_Requirement_
Repeat, word for word, all the data that follows, and exclude the pictures.

··········

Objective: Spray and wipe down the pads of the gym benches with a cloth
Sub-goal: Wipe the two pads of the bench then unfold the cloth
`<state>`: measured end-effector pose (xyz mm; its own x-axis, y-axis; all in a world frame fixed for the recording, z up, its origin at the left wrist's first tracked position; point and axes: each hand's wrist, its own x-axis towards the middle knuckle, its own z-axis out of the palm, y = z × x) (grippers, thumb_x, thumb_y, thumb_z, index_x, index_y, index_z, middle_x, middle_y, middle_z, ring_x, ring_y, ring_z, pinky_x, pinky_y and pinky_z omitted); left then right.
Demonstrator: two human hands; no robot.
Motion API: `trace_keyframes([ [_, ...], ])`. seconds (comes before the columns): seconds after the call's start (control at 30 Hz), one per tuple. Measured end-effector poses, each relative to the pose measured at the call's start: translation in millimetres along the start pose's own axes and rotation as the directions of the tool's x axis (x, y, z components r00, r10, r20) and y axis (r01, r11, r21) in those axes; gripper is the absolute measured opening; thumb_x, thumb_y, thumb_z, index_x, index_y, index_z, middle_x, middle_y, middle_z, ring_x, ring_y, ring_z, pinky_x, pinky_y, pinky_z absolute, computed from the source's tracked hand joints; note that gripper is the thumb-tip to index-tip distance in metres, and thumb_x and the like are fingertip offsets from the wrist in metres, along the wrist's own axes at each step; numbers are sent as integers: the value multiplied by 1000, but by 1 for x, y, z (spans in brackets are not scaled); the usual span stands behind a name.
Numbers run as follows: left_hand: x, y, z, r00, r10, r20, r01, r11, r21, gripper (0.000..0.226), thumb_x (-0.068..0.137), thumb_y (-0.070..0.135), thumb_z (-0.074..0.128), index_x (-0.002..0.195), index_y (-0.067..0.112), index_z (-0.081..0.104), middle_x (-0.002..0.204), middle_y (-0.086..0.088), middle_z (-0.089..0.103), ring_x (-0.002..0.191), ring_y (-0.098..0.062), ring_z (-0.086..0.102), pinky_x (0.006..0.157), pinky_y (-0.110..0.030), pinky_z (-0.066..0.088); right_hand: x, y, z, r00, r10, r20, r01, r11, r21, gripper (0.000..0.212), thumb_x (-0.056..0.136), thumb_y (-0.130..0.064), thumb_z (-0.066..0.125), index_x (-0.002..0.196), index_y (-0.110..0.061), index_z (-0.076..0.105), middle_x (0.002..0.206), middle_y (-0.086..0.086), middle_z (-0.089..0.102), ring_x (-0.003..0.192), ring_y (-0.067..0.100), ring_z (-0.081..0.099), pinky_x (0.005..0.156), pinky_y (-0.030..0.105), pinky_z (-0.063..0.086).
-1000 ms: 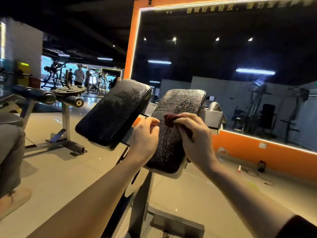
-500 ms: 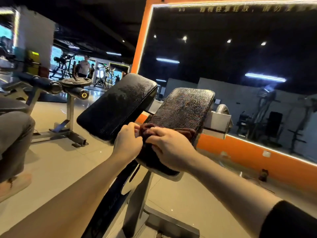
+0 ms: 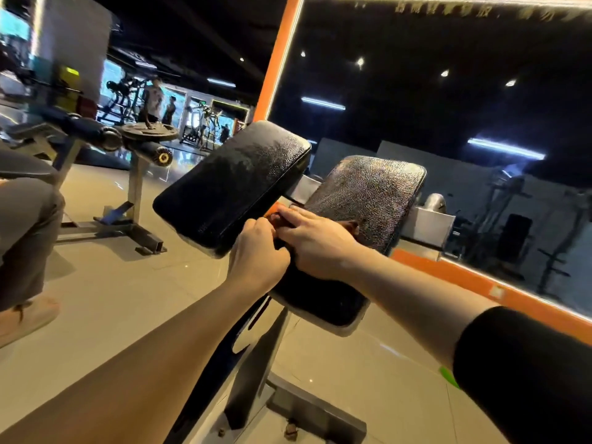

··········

_Response for this exercise_
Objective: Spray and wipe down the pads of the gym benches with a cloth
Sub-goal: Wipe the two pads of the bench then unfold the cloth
`<state>`: measured end-effector pose (xyz mm; its own x-axis, y-axis; all in a world frame fixed for the recording, z up, its origin at the left wrist's first tracked position; point and axes: each hand's wrist, its own x-axis towards the middle knuckle, its own z-axis out of the palm, y = z × x) (grippers, thumb_x, thumb_y, thumb_z, index_x, index_y, index_z, middle_x, middle_y, middle_z, ring_x, ring_y, ring_z, pinky_x, pinky_y and pinky_z omitted); left then right.
Demonstrator: two human hands; no robot.
Motion API: `trace_keyframes([ [_, ...], ])`. seconds (comes before the columns): seconds after the call's start (control at 30 Hz), one per tuple. Measured end-effector poses, each relative to the pose measured at the call's start: translation in millimetres along the start pose's own axes and rotation as the directions of the tool's x axis (x, y, z components r00, r10, r20) and y axis (r01, r11, r21) in those axes; gripper is the absolute measured opening; thumb_x, thumb_y, thumb_z, index_x, index_y, index_z, middle_x, middle_y, middle_z, ring_x, ring_y, ring_z, pinky_x, pinky_y, pinky_z absolute, computed from the source's tracked hand joints; note that gripper is the thumb-tip to index-tip distance in metres, and thumb_x and the like are fingertip offsets from the wrist in metres, along the wrist's own axes at each step; numbers are sent as integers: the value multiplied by 1000, but by 1 for x, y, z (spans in brackets are not scaled); the usual span stands behind a name.
Numbers run as follows: left_hand: x, y, z, r00, r10, r20, r01, r11, r21, gripper (0.000..0.226), thumb_x (-0.068..0.137), thumb_y (-0.070..0.135), thumb_z (-0.074..0.128), index_x (-0.002..0.195), index_y (-0.067..0.112), index_z (-0.081..0.104), middle_x (-0.002..0.204), middle_y (-0.086..0.088), middle_z (-0.089..0.103), ring_x (-0.002..0.191), ring_y (-0.098..0.062), ring_z (-0.086..0.102), pinky_x (0.006..0.157), pinky_y (-0.110..0.030), pinky_z (-0.066..0.088); right_hand: x, y, z, r00, r10, r20, r01, r11, r21, gripper (0.000..0.212), thumb_x (-0.056..0.136), thumb_y (-0.130..0.064), thumb_z (-0.066..0.125), index_x (-0.002..0.196), index_y (-0.110..0.061), index_z (-0.076..0.105), middle_x (0.002..0.206), middle_y (-0.086..0.086), middle_z (-0.089..0.102), ring_x (-0.003..0.192), ring_y (-0.067..0.100), ring_z (-0.081..0.099), pinky_x (0.005..0.156), pinky_y (-0.030..0.105), pinky_z (-0.063..0.086).
-1000 ms: 
-500 ms: 
+0 ms: 

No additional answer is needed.